Input data:
-*-*-

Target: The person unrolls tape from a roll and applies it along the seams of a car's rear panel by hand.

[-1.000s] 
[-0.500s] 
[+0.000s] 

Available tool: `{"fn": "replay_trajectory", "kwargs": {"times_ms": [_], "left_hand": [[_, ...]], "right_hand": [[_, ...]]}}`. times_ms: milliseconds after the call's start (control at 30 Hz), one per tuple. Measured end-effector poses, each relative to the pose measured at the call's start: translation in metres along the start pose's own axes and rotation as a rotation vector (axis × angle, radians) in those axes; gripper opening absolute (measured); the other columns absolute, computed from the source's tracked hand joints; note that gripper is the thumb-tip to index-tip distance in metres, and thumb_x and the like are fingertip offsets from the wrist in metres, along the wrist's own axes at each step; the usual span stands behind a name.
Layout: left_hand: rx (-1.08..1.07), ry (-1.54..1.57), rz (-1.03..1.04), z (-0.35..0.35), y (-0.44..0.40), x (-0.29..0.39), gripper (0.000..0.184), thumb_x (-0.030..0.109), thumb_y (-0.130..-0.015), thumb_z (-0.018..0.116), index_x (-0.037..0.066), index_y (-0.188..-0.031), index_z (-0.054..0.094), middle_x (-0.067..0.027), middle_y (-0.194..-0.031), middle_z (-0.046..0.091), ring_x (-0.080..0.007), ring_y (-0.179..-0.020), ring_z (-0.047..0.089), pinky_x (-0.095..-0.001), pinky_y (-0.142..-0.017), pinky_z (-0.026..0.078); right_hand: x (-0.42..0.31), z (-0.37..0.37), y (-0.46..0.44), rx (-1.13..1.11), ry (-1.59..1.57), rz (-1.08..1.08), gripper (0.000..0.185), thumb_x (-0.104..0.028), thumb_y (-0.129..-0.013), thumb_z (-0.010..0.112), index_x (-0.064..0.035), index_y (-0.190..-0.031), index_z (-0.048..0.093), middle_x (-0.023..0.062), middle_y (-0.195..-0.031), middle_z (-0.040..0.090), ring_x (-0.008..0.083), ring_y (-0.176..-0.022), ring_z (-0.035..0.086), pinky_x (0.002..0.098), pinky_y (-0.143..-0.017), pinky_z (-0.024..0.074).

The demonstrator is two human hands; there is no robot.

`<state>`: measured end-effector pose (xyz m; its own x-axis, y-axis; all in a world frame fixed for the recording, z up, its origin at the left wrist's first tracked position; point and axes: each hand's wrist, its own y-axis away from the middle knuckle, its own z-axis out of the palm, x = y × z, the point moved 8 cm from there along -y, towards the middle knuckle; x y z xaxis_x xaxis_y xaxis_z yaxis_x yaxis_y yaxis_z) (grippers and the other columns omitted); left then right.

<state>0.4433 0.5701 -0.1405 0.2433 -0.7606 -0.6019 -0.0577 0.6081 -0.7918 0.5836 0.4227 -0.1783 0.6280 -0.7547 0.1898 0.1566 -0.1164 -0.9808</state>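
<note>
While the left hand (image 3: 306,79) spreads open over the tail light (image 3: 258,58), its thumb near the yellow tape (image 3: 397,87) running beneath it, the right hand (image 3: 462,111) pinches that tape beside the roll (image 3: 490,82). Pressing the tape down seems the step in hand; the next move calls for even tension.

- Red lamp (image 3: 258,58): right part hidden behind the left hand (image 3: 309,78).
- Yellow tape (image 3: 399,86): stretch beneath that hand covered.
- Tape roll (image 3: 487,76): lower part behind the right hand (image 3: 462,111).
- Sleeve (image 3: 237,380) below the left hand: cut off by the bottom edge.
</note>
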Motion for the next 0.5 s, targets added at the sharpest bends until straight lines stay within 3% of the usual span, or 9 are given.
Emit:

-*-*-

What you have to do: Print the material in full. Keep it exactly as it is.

Reply to the exercise:
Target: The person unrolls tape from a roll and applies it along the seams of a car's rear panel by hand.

[-1.000s] 
[-0.500s] 
[+0.000s] 

Available tool: `{"fn": "replay_trajectory", "kwargs": {"times_ms": [_], "left_hand": [[_, ...]], "right_hand": [[_, ...]]}}`. times_ms: milliseconds after the call's start (control at 30 Hz), one per tuple. Measured end-effector poses, each relative to the pose measured at the call's start: translation in metres along the start pose's own axes and rotation as a rotation vector (axis × angle, radians) in those axes; gripper opening absolute (measured); the other columns absolute, computed from the source's tracked hand joints; note that gripper is the thumb-tip to index-tip distance in metres, and thumb_x and the like are fingertip offsets from the wrist in metres, along the wrist's own axes at each step; the usual span stands behind a name.
Layout: left_hand: rx (-1.08..1.07), ry (-1.54..1.57), rz (-1.03..1.04), z (-0.35..0.35), y (-0.44..0.40), x (-0.29..0.39), gripper (0.000..0.184), thumb_x (-0.030..0.109), thumb_y (-0.130..-0.015), thumb_z (-0.018..0.116), index_x (-0.037..0.066), index_y (-0.188..-0.031), index_z (-0.054..0.094), middle_x (-0.067..0.027), middle_y (-0.194..-0.031), middle_z (-0.046..0.091), ring_x (-0.080..0.007), ring_y (-0.179..-0.020), ring_z (-0.047..0.089), pinky_x (-0.095..-0.001), pinky_y (-0.142..-0.017), pinky_z (-0.026..0.078); right_hand: x (-0.42..0.31), z (-0.37..0.37), y (-0.46..0.44), rx (-1.13..1.11), ry (-1.59..1.57), rz (-1.08..1.08), gripper (0.000..0.185), thumb_x (-0.104..0.028), thumb_y (-0.129..-0.013), thumb_z (-0.010..0.112), index_x (-0.064..0.035), index_y (-0.190..-0.031), index_z (-0.048..0.093), middle_x (-0.023..0.062), middle_y (-0.195..-0.031), middle_z (-0.040..0.090), ring_x (-0.008..0.083), ring_y (-0.176..-0.022), ring_z (-0.035..0.086), pinky_x (0.002..0.098), pinky_y (-0.143..-0.017), pinky_z (-0.024..0.074).

The demonstrator is two human hands; there is no robot.

`<state>`: measured end-effector pose (xyz m; its own x-axis, y-axis; all in a world frame fixed for the recording, z up, its origin at the left wrist's first tracked position; point and axes: each hand's wrist, its own y-axis away from the middle knuckle, its own z-axis out of the palm, x = y × z, the point moved 8 cm from there along -y, towards the middle knuckle; x y z xaxis_x xaxis_y xaxis_z yaxis_x yaxis_y yaxis_z) (grippers and the other columns omitted); left then right.

<state>0.4433 0.5701 -0.1405 0.2433 -0.7606 -0.6019 -0.0577 0.6081 -0.7918 0.5836 0.4227 -0.1783 0.6280 -0.7547 0.1898 0.1566 -0.1164 -0.9808</state>
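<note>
While the left hand (image 3: 306,79) spreads open over the tail light (image 3: 258,58), its thumb near the yellow tape (image 3: 397,87) running beneath it, the right hand (image 3: 462,111) pinches that tape beside the roll (image 3: 490,82). Pressing the tape down seems the step in hand; the next move calls for even tension.

- Red lamp (image 3: 258,58): right part hidden behind the left hand (image 3: 309,78).
- Yellow tape (image 3: 399,86): stretch beneath that hand covered.
- Tape roll (image 3: 487,76): lower part behind the right hand (image 3: 462,111).
- Sleeve (image 3: 237,380) below the left hand: cut off by the bottom edge.
</note>
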Motion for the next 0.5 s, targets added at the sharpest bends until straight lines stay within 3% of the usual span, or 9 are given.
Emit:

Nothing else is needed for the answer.